Similar amendments to municipal code pop up in towns across the country periodically, to the dismay of many. However, this ban on truck parking spaces was more significant. North Bend is the last stop on Interstate 90 before Snoqualmie Pass, a mountainous region that is shut down frequently due to weather-related events (and sometimes crashes). When Snoqualmie Pass is closed, truckers have no choice but to stop in North Bend. The nearest truck stop from North Bend is approximately 45 minutes away.

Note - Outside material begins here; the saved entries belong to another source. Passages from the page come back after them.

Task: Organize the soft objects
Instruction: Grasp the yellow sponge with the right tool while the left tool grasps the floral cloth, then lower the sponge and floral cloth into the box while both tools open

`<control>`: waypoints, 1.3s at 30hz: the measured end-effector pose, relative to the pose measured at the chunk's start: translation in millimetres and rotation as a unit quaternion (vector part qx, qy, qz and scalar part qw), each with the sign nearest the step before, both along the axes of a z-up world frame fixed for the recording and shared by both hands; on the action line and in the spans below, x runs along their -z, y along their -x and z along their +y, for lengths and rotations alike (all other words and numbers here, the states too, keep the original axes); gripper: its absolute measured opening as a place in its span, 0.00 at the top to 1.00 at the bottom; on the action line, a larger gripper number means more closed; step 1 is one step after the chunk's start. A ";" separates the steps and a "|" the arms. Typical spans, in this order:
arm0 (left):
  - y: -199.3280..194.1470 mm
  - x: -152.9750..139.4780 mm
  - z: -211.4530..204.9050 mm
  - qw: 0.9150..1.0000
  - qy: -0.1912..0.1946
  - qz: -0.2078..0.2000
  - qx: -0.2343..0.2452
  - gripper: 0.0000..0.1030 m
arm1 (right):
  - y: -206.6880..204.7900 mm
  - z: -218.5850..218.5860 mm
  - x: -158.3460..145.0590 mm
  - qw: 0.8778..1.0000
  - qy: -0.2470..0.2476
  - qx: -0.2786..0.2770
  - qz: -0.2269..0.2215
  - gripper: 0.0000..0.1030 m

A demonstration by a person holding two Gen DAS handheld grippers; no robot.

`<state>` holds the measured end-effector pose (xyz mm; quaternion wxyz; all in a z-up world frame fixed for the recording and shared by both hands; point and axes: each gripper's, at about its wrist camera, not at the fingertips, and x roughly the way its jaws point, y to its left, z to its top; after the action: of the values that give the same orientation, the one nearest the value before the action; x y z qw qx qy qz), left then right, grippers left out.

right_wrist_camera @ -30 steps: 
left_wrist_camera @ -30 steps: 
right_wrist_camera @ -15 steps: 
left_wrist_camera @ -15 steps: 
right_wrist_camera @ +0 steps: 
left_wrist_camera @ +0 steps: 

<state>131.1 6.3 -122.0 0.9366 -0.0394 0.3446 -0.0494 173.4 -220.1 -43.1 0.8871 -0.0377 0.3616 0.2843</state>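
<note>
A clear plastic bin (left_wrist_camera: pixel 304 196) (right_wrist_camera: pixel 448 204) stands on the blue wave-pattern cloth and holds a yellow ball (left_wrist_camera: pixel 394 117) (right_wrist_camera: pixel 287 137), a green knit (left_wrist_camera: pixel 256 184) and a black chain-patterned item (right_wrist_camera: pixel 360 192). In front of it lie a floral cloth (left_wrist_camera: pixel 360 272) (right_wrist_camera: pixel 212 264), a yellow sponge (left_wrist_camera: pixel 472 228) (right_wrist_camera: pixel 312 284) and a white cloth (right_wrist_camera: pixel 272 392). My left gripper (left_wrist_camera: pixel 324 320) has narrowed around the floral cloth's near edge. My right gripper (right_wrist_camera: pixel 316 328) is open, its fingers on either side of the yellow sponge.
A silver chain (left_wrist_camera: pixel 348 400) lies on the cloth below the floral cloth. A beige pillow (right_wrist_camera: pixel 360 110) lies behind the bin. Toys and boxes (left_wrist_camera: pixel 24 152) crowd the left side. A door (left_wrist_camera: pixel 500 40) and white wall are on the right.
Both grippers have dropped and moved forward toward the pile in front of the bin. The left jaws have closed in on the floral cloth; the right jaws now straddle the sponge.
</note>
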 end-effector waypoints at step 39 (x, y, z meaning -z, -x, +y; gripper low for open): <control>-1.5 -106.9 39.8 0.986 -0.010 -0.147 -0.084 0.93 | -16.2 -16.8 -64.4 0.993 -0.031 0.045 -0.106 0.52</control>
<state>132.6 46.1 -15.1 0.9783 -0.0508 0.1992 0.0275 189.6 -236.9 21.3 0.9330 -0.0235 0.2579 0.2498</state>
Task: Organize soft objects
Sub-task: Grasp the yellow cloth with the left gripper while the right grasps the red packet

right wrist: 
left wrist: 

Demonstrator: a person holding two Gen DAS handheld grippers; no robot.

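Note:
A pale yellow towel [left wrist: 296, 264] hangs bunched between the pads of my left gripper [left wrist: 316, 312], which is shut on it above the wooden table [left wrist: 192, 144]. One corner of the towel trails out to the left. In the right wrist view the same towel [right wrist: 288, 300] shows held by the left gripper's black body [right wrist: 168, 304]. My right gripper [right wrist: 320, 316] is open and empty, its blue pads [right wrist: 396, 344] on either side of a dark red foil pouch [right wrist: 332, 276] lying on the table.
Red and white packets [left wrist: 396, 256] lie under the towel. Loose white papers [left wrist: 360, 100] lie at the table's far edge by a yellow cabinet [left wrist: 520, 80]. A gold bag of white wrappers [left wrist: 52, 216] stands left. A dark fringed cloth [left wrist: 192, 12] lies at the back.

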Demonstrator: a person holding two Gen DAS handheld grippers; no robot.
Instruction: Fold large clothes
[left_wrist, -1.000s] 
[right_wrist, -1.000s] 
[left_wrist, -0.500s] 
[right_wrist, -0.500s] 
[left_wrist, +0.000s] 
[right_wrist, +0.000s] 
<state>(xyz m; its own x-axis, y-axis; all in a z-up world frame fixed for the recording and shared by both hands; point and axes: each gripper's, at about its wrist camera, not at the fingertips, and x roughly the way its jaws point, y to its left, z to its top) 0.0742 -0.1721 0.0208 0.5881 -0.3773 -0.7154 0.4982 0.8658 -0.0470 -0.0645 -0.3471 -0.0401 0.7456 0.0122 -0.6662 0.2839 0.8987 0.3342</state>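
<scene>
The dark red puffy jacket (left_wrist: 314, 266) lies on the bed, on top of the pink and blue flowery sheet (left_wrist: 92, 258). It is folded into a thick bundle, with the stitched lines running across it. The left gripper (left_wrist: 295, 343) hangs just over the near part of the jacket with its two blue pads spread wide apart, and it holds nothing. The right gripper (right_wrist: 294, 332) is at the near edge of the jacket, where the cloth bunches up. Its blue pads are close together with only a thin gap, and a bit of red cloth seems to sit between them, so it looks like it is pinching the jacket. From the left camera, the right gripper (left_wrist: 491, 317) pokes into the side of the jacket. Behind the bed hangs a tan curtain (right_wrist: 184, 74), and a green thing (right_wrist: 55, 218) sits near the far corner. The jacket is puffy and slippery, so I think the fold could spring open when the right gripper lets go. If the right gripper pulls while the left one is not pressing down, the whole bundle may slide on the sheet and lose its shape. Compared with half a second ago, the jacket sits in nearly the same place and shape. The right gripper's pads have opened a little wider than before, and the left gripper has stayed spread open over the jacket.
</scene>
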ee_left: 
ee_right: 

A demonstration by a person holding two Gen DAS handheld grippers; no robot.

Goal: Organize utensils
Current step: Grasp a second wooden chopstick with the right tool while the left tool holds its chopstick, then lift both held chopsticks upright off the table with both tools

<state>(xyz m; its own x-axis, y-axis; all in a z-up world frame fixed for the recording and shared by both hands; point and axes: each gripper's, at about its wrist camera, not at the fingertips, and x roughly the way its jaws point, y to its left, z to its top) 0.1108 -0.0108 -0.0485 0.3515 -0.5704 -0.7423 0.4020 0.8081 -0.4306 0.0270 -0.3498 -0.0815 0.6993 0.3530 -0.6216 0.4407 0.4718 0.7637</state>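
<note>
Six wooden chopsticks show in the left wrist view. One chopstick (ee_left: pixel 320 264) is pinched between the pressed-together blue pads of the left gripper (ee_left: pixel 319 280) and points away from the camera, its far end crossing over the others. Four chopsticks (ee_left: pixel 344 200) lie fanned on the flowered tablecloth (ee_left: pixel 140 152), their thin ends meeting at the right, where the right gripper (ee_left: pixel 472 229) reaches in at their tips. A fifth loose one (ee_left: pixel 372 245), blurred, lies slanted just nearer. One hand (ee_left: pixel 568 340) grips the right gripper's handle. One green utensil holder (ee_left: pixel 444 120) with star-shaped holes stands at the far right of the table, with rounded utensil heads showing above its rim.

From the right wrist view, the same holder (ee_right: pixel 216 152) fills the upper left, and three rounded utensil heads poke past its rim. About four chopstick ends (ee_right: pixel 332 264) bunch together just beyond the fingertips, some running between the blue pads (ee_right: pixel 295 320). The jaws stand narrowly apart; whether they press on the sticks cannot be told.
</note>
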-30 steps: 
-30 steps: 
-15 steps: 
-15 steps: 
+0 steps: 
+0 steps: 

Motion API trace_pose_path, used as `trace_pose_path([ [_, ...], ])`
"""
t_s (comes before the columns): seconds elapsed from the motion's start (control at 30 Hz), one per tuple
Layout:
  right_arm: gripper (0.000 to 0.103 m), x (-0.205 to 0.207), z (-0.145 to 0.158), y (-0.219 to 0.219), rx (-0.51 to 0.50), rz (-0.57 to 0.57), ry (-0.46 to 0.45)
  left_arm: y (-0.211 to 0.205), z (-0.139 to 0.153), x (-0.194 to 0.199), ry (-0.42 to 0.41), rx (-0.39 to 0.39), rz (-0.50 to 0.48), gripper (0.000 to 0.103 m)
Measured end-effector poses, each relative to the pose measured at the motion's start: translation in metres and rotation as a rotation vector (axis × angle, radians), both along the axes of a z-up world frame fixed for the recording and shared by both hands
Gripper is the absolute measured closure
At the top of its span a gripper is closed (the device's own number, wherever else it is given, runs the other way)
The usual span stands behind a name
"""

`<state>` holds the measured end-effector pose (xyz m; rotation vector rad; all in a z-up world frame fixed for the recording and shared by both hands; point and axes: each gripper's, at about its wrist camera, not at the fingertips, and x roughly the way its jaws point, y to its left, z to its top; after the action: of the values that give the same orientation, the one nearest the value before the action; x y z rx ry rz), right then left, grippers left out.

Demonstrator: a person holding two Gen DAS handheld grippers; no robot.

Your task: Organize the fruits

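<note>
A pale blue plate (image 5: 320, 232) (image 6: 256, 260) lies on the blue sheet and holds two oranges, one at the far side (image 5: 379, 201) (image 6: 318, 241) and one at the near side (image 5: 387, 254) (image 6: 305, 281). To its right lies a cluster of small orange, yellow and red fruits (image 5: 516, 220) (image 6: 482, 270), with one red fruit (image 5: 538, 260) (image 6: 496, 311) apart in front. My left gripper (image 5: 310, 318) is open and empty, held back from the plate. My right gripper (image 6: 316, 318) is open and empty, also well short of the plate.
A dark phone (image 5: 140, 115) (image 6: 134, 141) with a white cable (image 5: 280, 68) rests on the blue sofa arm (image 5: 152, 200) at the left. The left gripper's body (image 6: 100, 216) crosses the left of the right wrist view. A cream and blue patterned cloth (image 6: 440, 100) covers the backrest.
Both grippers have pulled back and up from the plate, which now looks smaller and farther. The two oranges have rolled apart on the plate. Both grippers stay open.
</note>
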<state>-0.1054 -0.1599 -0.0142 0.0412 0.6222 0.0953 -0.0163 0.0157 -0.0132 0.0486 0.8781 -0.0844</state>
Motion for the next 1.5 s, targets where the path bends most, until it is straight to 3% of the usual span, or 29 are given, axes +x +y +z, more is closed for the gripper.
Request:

Trucks can be seen lined up, bumper-to-bumper, on the side of I-90 for hours during a Snoqualmie Pass shutdown. Based on the geography and infrastructure, North Bend is a crucial point for truckers driving along I-90 in Washington. If any city in the area should not be restricting truck parking, it’s North Bend.

Using the information OOIDA President Jim Johnston received from Hibma (which was passed to me) and research I conducted as part of the assignment, I wrote about the upcoming public hearing in North Bend. That situation prompted the Owner-Operator Independent Drivers Association to send a letter of opposition to Gov. Jay Inslee and Washington State Department of Transportation Secretary Lynn Peterson. A day later I received an email from a truck stop consultant who has been fighting North Bend’s municipal code for at least two years. The following day a councilmember weighed in on Facebook and told Land Line to run with it. Twenty-four hours later, a co-owner of the property the truck stop sits on blasted the city in an open letter.

The snowball had spiraled out of control into a wrecking ball. What was supposed to be a standard public hearing for the planning commission turned into a full house composed mostly of those opposed to the amendment.

North Bend may not be a large city – population of approximately 6,500 people – but it is not just a blip on the radar. The city is home to Nintendo North Bend, the main North American production facility and distribution center for the video game manufacturer.

North Bend also received some pop culture cred with David Lynch’s television series “Twin Peaks.” If you don’t know David Lynch’s work, it’s … umm … bizarre. Great show though. With that said, this truck parking situation in North Bend is much like David Lynch’s body of work – i.e., strange.

Potential for change is being felt by many. And it all began with one email sent by one person. The fight for more parking spaces near that section of I-90 is far from over, but with the vigilance of people like Joyce Hibma, a shift in momentum is a great start. Keep your eyes and ears open. We all have a lot of work to do, but don’t think your voice alone won’t spark change.

To quote a line from “Twin Peaks,” “I have no idea where this will lead us, but I have a definite feeling it will be a place both wonderful and strange.”